▸ **What you have to do**: All of the data below should come back exactly as written, minus its images.

▸ **Dataset content**:
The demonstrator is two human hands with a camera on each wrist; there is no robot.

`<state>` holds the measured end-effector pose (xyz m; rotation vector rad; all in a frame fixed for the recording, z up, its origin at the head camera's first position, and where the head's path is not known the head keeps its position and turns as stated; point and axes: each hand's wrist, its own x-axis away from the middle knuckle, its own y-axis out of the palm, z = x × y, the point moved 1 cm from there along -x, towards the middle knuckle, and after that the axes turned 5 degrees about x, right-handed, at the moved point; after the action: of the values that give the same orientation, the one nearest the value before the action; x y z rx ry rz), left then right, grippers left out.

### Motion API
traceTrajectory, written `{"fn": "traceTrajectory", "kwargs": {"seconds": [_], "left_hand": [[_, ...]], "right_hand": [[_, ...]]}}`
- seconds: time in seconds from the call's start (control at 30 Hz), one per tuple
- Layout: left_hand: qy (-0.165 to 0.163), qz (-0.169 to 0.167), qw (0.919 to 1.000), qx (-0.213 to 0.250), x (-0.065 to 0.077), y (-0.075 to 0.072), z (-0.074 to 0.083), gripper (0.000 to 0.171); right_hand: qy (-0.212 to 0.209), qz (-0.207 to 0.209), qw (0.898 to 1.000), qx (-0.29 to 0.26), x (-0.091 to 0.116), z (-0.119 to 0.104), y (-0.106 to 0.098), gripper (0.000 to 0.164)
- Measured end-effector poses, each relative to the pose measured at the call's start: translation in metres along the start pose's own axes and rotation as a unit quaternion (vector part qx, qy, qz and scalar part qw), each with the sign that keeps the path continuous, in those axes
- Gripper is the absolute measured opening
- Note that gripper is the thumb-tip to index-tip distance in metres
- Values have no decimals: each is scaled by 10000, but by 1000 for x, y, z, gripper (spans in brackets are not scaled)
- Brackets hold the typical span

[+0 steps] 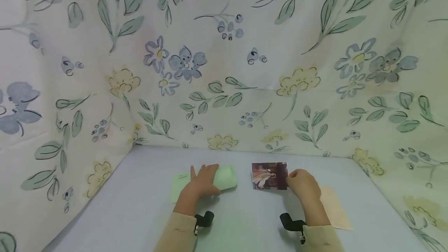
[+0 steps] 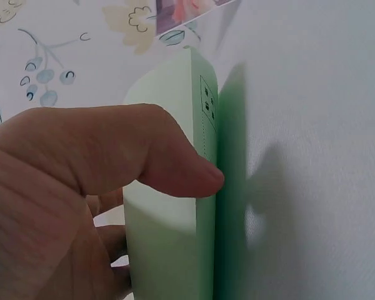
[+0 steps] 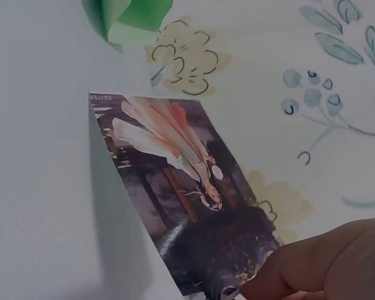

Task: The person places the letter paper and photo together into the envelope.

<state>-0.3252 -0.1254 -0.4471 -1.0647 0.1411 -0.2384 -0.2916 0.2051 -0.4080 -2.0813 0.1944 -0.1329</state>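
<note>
My left hand holds a pale green envelope close over the table. In the left wrist view the thumb lies across the green envelope near its printed box, with other fingers behind it. Its right end gapes in the right wrist view, where the envelope stands at the top. To the right, my right hand pinches a glossy photo by its right edge. The photo shows a figure in a long pale pink dress against a dark background, and is tilted off the table.
A pale peach paper piece lies on the white table, partly behind my right forearm. Floral cloth hangs along the back and both sides. Black wrist mounts sit at both sleeve cuffs.
</note>
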Motion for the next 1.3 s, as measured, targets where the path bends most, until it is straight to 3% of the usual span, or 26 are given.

▸ **Solved problem**:
The demonstrator is two human hands with a camera on each wrist; there is no robot.

`<state>` holds the measured end-effector pose (xyz m; rotation vector rad; all in a frame fixed for the recording, z up, its origin at the head camera's first position, and where the head's path is not known the head keeps its position and turns as stated; point and axes: each hand's wrist, its own x-axis away from the middle knuckle, its own y-axis out of the palm, z = x × y, the point moved 1 cm from there along -x, towards the middle knuckle, and after that the axes turned 5 degrees about x, right-handed, at the moved point; after the action: of the values that give the same orientation, the one nearest the value before the action; x y z rx ry rz), left then right, grippers left out.

### Motion API
traceTrajectory, written `{"fn": "traceTrajectory", "kwargs": {"seconds": [_], "left_hand": [[_, ...]], "right_hand": [[_, ...]]}}`
- seconds: time in seconds from the call's start (control at 30 Hz), one per tuple
- Layout: left_hand: qy (-0.165 to 0.163), qz (-0.169 to 0.167), qw (0.919 to 1.000), qx (-0.213 to 0.250), x (-0.065 to 0.077), y (-0.075 to 0.072), z (-0.074 to 0.083), gripper (0.000 to 0.171); right_hand: qy (-0.212 to 0.209), qz (-0.207 to 0.209), qw (0.898 to 1.000), qx (-0.29 to 0.26), x (-0.091 to 0.116), z (-0.119 to 0.104), y (-0.106 to 0.098), gripper (0.000 to 0.164)
- Measured end-effector poses, each relative to the pose measured at the call's start: translation in metres along the start pose's own axes and rotation as a unit quaternion (vector part qx, qy, qz and scalar part qw), each with the sign that keeps the path continuous, in those axes
- Gripper is the absolute measured opening
- Note that gripper is the thumb-tip to index-tip distance in metres
- Values have no decimals: each is scaled by 10000, but by 1000 for x, y, z, gripper (spans in brackets are not scaled)
- Brackets hold the typical span

[+0 steps] 
[+0 steps] 
[+0 steps] 

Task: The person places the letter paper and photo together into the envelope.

<state>-0.3252 -0.1254 -0.4471 -1.0647 0.1411 -0.2384 -0.2916 0.2051 -0.4080 -2.0813 0.1944 -0.1329</state>
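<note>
My left hand holds a pale green envelope close over the table. In the left wrist view the thumb lies across the green envelope near its printed box, with other fingers behind it. Its right end gapes in the right wrist view, where the envelope stands at the top. To the right, my right hand pinches a glossy photo by its right edge. The photo shows a figure in a long pale pink dress against a dark background, and is tilted off the table.
A pale peach paper piece lies on the white table, partly behind my right forearm. Floral cloth hangs along the back and both sides. Black wrist mounts sit at both sleeve cuffs.
</note>
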Motion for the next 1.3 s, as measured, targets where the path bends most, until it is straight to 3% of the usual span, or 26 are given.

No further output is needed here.